Poi si è riferito alla situazione ecuadoriana, invitando a custodire il proprio Paese: “Lo sfruttamento delle risorse naturali, così abbondanti in Ecuador, non deve ricercare il guadagno immediato. Essere custodi di questa ricchezza che abbiamo ricevuto ci impegna con la società nel suo insieme e con le generazioni future, alle quali non potremo lasciare in eredità questo patrimonio senza una cura adeguata dell’ambiente, senza una coscienza di gratuità che scaturisce dalla contemplazione del creato”. Rivolgendosi ad alcuni esponenti dei popoli indigeni provenienti dall’Amazzonia ecuadoriana ha ribadito la pedagogia dell’ecologia integrale:

“Ci sono luoghi che richiedono una cura particolare a motivo della loro enorme importanza per l’ecosistema mondiale, poiché ha una biodiversità di grande complessità, quasi impossibile da conoscere completamente, ma quando queste foreste vengono bruciate o rase al suolo per accrescere le coltivazioni, in pochi anni si perdono innumerevoli specie, o tali aree si trasformano in aridi deserti. Là, l’Ecuador, insieme ad altri Paesi della frangia amazzonica, ha l’opportunità di praticare la pedagogia di una ecologia integrale”.

Per praticare questa ecologia umana di nuovo il papa ha citato il valore educativo della famiglia, attraverso la sussidiarietà: “Noi abbiamo ricevuto in eredità dai nostri genitori il mondo, ma anche in prestito dalle generazioni future alle quali lo dobbiamo consegnare! Dalla fraternità vissuta in famiglia, nasce la solidarietà nella società, che non consiste solo nel dare ai bisognosi, ma nell’essere responsabili l’uno dell’altro. Se vediamo nell’altro un fratello, nessuno può rimanere escluso, separato…

La speranza di un futuro migliore richiede di offrire reali opportunità ai cittadini, soprattutto ai giovani, creando occupazione, con una crescita economica che arrivi a tutti, e non rimanga nelle statistiche macroeconomiche, con uno sviluppo sostenibile che generi un tessuto sociale forte e ben coeso. Infine, il rispetto per l’altro che si apprende in famiglia, si traduce in ambito sociale nella sussidiarietà.

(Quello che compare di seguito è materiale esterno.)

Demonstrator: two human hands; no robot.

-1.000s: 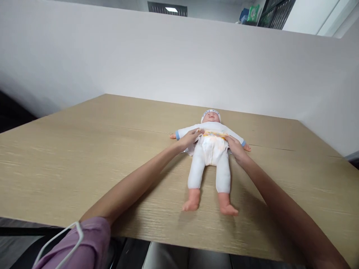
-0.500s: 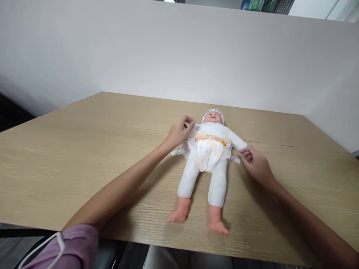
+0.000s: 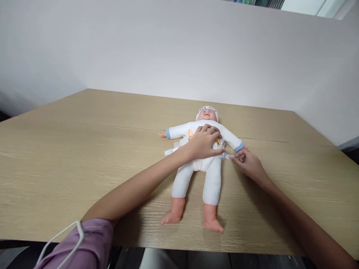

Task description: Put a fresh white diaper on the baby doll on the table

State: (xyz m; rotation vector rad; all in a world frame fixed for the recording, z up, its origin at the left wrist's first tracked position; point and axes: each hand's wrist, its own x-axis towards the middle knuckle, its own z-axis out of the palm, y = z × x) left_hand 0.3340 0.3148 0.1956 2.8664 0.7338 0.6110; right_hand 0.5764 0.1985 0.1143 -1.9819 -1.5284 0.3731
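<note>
A baby doll [image 3: 211, 183] in a white suit with blue cuffs and a lettered white cap lies on its back, feet toward me. A white diaper [image 3: 199, 164] with an orange print is around its hips, partly hidden by my hand. My left hand [image 3: 206, 140] rests flat over the front of the diaper, fingers spread. At the doll's side on the right, my right hand [image 3: 244, 158] pinches the end of a white diaper tab [image 3: 227, 156], pulled outward. The other diaper tab [image 3: 170, 151] sticks out loose on the left.
The doll lies on a light wooden table [image 3: 84, 157], whose near edge runs just in front of my lap. A pale partition wall [image 3: 168, 52] stands behind the table. A white cord loop [image 3: 80, 231] hangs by my left sleeve.
My left hand has moved right, from beside the doll's arm onto the diaper front. My right hand has shifted slightly left and now pinches the tab. The view has shifted a little.
</note>
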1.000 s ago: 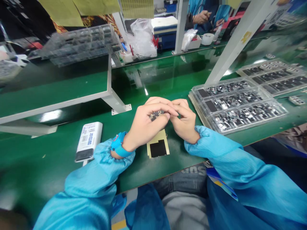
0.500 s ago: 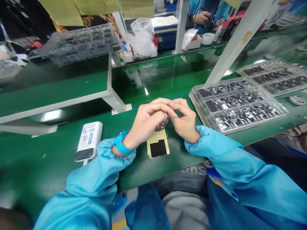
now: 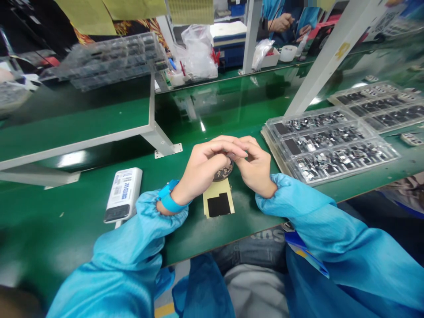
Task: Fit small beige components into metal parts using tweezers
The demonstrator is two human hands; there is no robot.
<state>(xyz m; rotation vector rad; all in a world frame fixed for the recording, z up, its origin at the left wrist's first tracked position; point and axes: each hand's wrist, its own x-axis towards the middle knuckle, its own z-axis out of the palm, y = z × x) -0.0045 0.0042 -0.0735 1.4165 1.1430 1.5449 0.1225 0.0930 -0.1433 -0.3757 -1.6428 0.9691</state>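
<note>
My left hand [image 3: 208, 165] and my right hand [image 3: 255, 165] meet over the bench, fingers bent and fingertips touching or overlapping. Whatever lies between the fingertips is hidden behind the fingers. Below them, partly covered by my left hand, is a round dark disc [image 3: 224, 173] with light specks on top. Just in front of the disc lies a pale yellow sheet [image 3: 212, 192] bearing a black, roughly square piece [image 3: 218, 206] with a notched corner. A blue band [image 3: 169, 202] circles my left wrist.
A white power bank [image 3: 122, 194] with a cable lies left of my hands. Clear compartment trays [image 3: 331, 143] of small parts stand to the right. A raised green shelf [image 3: 99, 117] is at the left, a slanted white post [image 3: 319, 66] behind. Across the bench, a co-worker's hands [image 3: 281, 22] show.
The fingers of my left hand have shifted slightly at the tips, reaching a little farther right over my right fingers. A bit more of the disc shows.
</note>
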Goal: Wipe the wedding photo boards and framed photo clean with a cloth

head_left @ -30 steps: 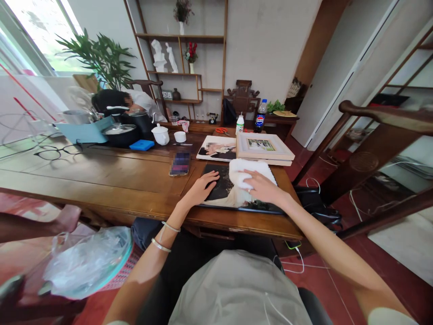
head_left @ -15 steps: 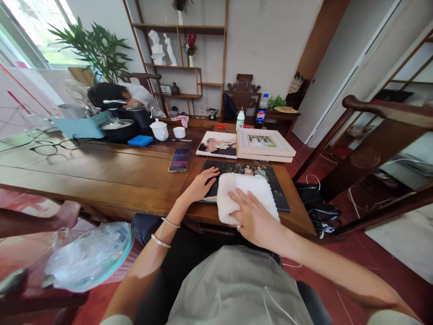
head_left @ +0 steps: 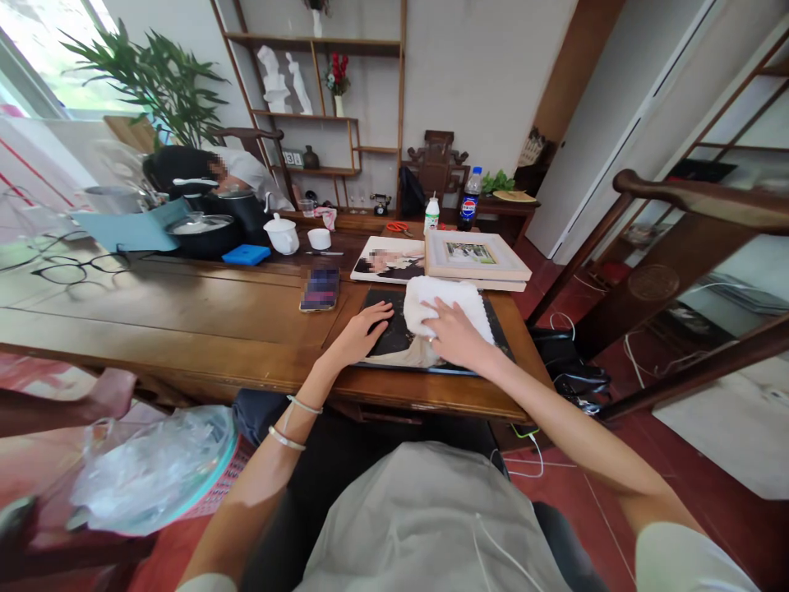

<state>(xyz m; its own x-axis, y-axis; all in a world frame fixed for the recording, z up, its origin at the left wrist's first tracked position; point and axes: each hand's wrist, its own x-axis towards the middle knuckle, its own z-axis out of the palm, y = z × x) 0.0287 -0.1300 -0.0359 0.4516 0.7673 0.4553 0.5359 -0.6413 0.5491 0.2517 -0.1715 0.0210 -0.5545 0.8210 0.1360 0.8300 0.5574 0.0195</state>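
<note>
A dark framed photo (head_left: pixel 394 339) lies flat at the near edge of the wooden table (head_left: pixel 203 316). My left hand (head_left: pixel 362 329) rests on its left side, fingers spread flat, holding it down. My right hand (head_left: pixel 453 335) presses a white folded towel (head_left: pixel 445 298) onto the picture's upper middle, fingers lying over the cloth. The towel hides the far part of the photo.
Behind the photo lie another print (head_left: pixel 389 261) and stacked white frames (head_left: pixel 473 257). A phone (head_left: pixel 320 289) lies to the left, glasses (head_left: pixel 80 268) further left. A teapot (head_left: pixel 281 234), cup, pots, bottles and scissors stand at the back, where another person (head_left: pixel 209 168) bends. A plastic bag (head_left: pixel 145 473) sits at my lower left.
My right hand has slid the towel from the photo's near edge up to its far part. The left hand has stayed on the photo's left side.
</note>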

Accettare che la nostra scelta non è necessariamente l’unica legittima è un sano esercizio di umiltà. Riconoscendo ciò che c’è di buono negli altri, anche con i loro limiti, vediamo la ricchezza che caratterizza la diversità e il valore di complementarietà”. E raccontando la bellezza della chiesa ospitante grazie al mescolamento delle culture ha parlato di democrazia partecipativa e del compito della Chiesa nella ricerca del bene comune: “Anche la Chiesa vuole collaborare nella ricerca del bene comune, con le sue attività sociali, educative, promuovendo i valori etici e spirituali, essendo segno profetico che porta un raggio di luce e di speranza a tutti, specialmente ai più bisognosi”.